Juanma

Personal information
- Full name: Juan Manuel Valero Martínez
- Date of birth: 3 January 1978 (age 48)
- Place of birth: Alicante, Spain
- Height: 1.80 m (5 ft 11 in)
- Position: Right-back

Youth career
- Murcia

Senior career*
- Years: Team / Apps / (Gls)
- 1994–1996: Murcia B
- 1996–2008: Murcia / 265 / (5)
- 2007–2008: → Hércules (loan) / 30 / (1)
- 2009–2011: Orihuela / 76 / (1)
- Total:  / 371+ / (7+)

= Juanma (footballer, born 1978) =

Spanish footballer

Juan Manuel Valero Martínez (born 3 January 1978), known as Juanma, is a Spanish former professional footballer who played as a right-back.

He spent the vast majority of his 17-year senior career with Murcia.

==Career==
Born in Alicante, Valencian Community, Juanma made his professional debut with Real Murcia CF, first playing with the reserves and moving to the first team aged 18. He helped the latter return to Segunda División in 2000, then retained his first-choice status in the next seasons; in 2002–03 he appeared in 34 matches as the club returned to La Liga after a 14-year absence, only to be immediately relegated.

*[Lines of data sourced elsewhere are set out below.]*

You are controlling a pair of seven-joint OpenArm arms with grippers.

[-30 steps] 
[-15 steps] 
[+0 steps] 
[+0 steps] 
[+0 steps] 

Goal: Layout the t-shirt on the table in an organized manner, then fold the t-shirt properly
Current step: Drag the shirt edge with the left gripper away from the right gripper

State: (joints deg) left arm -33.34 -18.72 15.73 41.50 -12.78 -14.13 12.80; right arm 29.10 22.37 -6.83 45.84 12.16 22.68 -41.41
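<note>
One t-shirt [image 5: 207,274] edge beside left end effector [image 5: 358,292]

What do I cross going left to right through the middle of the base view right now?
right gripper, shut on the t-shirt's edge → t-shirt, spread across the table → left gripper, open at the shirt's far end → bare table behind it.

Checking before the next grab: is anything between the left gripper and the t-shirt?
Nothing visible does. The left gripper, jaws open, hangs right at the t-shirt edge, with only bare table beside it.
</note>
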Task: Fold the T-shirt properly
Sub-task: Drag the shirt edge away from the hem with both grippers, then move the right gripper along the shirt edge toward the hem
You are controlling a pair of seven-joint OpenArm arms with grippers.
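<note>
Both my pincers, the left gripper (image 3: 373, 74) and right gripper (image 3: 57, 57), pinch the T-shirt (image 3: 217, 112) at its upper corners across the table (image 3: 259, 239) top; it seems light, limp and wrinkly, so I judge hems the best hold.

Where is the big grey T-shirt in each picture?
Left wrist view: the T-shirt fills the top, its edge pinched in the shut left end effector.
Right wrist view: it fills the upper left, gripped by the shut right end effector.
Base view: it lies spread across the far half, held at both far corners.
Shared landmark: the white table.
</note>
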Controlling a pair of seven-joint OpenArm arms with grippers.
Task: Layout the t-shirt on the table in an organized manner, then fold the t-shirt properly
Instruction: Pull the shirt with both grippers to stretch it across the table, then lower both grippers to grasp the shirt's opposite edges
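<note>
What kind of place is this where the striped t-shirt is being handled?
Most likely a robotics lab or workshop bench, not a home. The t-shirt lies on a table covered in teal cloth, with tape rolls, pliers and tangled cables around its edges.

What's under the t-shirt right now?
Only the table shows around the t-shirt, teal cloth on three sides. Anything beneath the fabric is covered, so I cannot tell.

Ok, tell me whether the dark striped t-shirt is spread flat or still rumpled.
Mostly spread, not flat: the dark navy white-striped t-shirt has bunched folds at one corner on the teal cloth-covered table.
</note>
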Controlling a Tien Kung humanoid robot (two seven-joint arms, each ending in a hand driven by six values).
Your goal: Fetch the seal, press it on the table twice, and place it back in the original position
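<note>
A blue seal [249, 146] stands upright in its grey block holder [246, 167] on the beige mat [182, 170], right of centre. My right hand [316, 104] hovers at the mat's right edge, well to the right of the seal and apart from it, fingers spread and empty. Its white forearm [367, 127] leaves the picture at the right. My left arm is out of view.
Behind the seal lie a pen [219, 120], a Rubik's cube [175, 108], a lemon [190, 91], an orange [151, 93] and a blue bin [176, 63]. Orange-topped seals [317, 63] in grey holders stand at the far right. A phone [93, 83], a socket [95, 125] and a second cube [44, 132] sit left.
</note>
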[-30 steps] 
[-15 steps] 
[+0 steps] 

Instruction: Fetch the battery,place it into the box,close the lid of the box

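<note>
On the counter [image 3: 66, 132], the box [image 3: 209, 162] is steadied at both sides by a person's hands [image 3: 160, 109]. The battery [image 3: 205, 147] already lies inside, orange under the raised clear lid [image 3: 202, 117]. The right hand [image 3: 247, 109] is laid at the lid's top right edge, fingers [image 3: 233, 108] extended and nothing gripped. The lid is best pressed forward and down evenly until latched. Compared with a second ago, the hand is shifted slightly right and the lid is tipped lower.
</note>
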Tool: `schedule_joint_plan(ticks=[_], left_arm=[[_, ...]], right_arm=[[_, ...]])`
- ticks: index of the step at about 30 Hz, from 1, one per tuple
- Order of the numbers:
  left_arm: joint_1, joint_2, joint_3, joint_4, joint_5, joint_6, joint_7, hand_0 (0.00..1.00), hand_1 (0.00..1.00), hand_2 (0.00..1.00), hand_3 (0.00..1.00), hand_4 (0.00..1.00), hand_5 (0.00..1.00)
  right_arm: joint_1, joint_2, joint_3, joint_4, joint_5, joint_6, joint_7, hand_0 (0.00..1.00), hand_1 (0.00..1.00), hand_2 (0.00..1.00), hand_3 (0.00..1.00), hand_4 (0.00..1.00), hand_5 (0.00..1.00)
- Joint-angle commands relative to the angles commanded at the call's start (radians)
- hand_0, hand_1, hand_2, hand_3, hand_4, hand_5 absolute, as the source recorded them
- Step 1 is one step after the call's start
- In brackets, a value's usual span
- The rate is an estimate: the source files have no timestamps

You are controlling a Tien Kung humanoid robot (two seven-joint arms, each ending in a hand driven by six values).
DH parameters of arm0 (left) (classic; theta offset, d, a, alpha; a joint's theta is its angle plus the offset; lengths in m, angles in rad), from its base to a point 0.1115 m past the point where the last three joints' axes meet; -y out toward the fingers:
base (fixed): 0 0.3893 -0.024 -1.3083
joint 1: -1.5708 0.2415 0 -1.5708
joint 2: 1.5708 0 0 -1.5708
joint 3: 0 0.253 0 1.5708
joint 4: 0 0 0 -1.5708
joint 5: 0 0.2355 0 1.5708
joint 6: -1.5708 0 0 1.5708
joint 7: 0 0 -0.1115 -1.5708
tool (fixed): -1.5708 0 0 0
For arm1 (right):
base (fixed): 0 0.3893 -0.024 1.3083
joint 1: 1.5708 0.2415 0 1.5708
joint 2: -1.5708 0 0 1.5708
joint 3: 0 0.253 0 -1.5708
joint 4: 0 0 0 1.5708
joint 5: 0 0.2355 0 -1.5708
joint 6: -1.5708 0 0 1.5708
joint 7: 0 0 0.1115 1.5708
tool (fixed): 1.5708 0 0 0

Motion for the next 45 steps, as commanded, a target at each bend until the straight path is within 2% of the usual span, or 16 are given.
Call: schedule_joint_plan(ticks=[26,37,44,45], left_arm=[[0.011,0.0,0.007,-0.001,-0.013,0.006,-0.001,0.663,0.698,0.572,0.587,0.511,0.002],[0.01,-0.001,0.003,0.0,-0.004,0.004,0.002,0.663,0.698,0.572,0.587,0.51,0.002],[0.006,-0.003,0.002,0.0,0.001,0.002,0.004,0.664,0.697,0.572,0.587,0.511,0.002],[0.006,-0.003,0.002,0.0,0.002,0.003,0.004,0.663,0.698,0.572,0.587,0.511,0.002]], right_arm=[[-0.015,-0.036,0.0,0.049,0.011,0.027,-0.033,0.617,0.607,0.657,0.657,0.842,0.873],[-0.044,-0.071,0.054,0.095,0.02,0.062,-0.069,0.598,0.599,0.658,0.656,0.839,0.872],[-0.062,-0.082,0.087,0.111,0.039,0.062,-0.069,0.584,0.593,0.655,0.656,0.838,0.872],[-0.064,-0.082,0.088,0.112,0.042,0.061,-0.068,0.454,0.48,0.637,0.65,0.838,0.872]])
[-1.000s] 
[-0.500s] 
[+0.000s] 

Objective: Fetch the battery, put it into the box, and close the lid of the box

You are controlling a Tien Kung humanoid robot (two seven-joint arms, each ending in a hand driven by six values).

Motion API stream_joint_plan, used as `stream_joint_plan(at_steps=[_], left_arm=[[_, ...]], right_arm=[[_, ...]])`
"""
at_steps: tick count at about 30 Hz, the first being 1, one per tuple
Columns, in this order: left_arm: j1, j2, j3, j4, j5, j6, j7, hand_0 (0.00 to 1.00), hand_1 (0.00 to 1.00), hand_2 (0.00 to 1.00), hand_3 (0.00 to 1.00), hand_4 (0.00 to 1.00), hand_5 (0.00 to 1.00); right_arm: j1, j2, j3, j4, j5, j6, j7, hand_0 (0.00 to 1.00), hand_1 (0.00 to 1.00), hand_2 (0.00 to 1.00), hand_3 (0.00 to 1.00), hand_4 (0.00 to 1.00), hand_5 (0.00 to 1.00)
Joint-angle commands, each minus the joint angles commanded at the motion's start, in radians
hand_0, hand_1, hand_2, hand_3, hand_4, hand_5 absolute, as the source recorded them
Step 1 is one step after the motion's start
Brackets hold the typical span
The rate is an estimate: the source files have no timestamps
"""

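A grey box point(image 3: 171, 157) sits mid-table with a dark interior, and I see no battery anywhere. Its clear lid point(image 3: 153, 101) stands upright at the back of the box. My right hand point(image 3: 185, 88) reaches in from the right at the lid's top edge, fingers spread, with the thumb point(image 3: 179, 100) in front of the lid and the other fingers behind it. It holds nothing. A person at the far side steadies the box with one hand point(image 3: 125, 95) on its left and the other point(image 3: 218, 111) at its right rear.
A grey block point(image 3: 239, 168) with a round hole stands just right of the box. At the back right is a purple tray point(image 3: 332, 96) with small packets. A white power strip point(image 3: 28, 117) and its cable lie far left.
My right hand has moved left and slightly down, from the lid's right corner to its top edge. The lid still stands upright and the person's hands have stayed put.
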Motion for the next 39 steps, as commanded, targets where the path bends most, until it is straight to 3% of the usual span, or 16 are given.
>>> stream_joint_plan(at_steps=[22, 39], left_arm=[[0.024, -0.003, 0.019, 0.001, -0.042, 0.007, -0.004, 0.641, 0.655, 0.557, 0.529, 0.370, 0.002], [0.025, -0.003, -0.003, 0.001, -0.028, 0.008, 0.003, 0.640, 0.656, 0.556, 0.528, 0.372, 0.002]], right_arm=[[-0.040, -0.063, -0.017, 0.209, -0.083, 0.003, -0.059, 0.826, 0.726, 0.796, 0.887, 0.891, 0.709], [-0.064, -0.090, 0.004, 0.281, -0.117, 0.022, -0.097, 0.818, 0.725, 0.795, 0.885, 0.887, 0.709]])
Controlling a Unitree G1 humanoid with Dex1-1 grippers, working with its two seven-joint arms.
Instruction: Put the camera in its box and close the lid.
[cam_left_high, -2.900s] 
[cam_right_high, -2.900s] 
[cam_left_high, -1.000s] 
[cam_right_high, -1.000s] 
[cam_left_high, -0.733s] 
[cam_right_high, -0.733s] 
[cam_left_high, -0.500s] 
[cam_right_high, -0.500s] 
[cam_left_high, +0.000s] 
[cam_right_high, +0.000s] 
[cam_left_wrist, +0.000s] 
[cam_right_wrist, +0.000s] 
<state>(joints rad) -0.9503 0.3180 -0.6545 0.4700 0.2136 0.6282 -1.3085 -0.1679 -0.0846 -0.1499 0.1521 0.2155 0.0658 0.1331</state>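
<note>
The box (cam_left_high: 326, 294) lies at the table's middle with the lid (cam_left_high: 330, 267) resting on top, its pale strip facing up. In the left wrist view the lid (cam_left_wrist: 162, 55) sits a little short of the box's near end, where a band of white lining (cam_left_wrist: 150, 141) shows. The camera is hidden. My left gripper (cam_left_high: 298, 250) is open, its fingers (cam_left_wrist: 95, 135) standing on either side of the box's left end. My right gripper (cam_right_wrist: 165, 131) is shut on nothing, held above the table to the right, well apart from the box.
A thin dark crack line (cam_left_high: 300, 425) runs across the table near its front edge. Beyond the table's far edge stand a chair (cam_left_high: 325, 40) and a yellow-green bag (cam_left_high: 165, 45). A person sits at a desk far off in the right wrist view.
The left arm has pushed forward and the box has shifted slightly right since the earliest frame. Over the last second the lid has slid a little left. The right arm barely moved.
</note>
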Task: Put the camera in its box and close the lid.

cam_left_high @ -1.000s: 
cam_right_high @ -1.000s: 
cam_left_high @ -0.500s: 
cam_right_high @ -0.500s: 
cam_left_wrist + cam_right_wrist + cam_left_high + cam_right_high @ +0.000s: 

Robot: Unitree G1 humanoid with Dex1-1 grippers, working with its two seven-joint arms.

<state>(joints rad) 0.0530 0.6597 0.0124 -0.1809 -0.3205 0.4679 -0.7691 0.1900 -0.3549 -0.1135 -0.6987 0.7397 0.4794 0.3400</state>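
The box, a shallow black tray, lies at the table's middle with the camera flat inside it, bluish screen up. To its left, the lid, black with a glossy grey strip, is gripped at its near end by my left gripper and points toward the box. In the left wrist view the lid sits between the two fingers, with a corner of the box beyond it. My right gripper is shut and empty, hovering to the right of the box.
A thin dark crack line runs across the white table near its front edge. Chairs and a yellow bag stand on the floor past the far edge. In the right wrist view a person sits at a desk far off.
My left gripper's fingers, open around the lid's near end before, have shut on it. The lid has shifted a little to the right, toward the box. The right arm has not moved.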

In summer 2007, at the end of another top-division promotion, longtime captain Juanma was deemed surplus to requirements by new coach Javier Clemente, and served a loan at Hércules CF. He spent some months training separately after that and, having arranged for a release with the board of directors, joined Orihuela CF in the Segunda División B in January 2009.

Juanma retired in June 2011 at the age of 33, after a further two full campaigns with Orihuela always in the third tier.